WHAT YOU HAVE TO DO
Copy out exactly the lines below that run from the one holding "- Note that" to the one holding "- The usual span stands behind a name", keeping both of those lines and no others.

----

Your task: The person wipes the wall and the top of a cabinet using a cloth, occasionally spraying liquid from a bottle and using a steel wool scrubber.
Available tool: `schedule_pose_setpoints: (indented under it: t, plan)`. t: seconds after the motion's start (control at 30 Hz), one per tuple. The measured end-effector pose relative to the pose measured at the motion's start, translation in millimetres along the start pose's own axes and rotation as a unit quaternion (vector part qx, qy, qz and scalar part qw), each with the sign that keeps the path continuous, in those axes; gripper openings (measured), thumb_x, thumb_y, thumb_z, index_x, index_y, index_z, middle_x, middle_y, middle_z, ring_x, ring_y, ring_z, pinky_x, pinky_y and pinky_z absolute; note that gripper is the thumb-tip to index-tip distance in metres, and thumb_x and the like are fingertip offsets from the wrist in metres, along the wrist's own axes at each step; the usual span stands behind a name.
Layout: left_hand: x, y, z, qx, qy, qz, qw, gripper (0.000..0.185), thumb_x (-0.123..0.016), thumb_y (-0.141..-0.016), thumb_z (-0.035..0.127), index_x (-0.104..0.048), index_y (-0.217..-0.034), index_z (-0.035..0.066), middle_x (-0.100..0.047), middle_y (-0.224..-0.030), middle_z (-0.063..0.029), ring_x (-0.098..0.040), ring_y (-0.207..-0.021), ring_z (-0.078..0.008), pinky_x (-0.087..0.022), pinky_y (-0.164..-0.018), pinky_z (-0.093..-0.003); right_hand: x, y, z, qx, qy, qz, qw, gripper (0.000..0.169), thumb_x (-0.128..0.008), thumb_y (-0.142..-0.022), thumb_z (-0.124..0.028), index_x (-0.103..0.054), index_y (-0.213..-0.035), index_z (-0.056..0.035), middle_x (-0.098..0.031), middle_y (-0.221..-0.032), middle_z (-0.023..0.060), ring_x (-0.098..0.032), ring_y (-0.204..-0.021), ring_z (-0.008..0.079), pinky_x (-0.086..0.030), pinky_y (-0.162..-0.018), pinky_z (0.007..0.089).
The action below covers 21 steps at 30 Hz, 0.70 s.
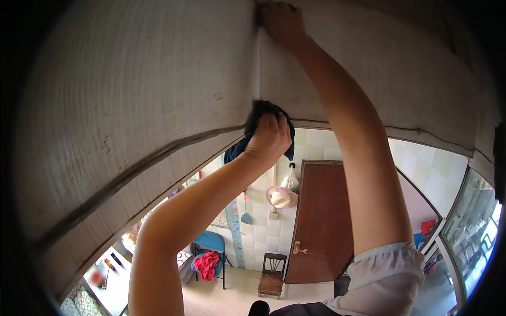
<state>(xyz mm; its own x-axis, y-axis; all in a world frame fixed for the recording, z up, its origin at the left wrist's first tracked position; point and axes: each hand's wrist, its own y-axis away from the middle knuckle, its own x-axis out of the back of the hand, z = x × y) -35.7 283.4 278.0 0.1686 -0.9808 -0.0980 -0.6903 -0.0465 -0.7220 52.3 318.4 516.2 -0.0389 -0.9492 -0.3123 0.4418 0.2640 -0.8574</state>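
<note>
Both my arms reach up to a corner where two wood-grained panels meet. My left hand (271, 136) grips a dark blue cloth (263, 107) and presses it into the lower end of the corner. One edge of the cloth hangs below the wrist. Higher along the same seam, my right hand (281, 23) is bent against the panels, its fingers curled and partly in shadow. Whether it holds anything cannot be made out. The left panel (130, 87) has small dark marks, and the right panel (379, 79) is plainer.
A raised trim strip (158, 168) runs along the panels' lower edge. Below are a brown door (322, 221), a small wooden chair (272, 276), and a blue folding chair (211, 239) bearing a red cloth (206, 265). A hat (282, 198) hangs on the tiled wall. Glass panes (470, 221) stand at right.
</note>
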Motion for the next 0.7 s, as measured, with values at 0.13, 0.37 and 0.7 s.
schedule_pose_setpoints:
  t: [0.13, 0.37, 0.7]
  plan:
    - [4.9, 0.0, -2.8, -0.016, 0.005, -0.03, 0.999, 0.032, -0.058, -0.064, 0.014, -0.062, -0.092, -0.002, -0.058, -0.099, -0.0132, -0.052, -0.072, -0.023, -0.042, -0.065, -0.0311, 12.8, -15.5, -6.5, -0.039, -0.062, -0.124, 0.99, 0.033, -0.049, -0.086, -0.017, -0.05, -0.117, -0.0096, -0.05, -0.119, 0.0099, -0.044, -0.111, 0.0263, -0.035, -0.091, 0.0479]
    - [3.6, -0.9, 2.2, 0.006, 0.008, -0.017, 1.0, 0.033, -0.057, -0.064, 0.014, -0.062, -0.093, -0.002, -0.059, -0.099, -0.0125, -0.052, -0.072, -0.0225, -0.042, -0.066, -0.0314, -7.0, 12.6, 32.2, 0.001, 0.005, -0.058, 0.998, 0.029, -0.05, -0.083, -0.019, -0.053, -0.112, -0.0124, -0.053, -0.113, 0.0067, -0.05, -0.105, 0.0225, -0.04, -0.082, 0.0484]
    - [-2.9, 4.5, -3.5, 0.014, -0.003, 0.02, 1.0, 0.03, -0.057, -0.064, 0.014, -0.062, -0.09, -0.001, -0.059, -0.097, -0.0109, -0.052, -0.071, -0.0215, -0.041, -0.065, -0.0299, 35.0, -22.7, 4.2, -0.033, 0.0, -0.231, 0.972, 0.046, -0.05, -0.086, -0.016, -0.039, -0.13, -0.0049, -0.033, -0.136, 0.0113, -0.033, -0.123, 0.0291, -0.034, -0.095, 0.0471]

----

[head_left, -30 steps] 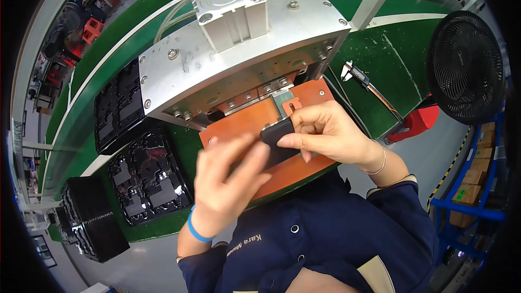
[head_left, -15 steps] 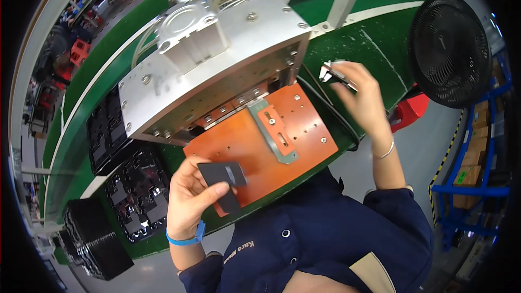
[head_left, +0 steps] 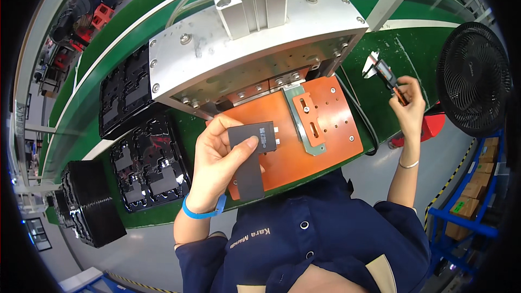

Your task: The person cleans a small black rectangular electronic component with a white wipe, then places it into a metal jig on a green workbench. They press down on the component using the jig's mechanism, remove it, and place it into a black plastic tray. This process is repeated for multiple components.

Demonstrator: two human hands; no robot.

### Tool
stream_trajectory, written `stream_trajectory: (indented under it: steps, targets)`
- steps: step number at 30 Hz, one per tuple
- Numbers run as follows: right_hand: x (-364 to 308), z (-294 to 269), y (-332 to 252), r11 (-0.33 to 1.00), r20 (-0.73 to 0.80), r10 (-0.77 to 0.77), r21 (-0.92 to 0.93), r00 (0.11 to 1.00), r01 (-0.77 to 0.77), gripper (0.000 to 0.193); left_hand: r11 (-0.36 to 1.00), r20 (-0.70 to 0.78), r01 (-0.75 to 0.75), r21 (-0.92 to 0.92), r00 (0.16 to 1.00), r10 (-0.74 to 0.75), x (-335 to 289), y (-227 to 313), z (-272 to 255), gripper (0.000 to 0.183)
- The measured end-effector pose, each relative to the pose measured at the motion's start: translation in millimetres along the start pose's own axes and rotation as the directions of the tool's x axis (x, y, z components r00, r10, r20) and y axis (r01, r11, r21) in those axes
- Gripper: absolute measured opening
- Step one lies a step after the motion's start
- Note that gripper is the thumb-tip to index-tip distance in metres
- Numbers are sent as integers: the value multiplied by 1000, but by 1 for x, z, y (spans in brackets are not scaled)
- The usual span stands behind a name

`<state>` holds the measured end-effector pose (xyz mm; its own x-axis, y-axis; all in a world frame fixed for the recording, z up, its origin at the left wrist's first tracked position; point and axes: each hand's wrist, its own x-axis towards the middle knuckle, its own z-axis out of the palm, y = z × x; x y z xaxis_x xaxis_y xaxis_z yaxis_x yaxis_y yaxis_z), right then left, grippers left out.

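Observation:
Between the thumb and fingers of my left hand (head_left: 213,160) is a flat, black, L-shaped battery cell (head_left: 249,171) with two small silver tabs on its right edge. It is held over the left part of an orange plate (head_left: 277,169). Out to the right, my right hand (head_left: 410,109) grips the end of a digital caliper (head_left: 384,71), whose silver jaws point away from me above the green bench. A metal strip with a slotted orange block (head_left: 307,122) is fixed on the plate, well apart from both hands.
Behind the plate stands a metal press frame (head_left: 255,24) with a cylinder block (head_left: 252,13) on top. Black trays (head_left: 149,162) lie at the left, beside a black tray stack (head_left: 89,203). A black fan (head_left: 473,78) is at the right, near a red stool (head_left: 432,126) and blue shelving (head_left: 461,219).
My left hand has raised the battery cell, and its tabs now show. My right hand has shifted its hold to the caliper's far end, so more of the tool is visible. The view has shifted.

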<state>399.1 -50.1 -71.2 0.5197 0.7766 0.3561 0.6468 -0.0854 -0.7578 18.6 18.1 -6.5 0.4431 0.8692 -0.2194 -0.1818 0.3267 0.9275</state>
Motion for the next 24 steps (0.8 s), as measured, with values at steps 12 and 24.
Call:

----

OUTPUT FOR THIS TASK
- Note that gripper is the thumb-tip to index-tip distance in metres
- Numbers are sent as integers: the value multiplied by 1000, but by 1 for x, z, y (spans in brackets are not scaled)
- The usual span stands behind a name

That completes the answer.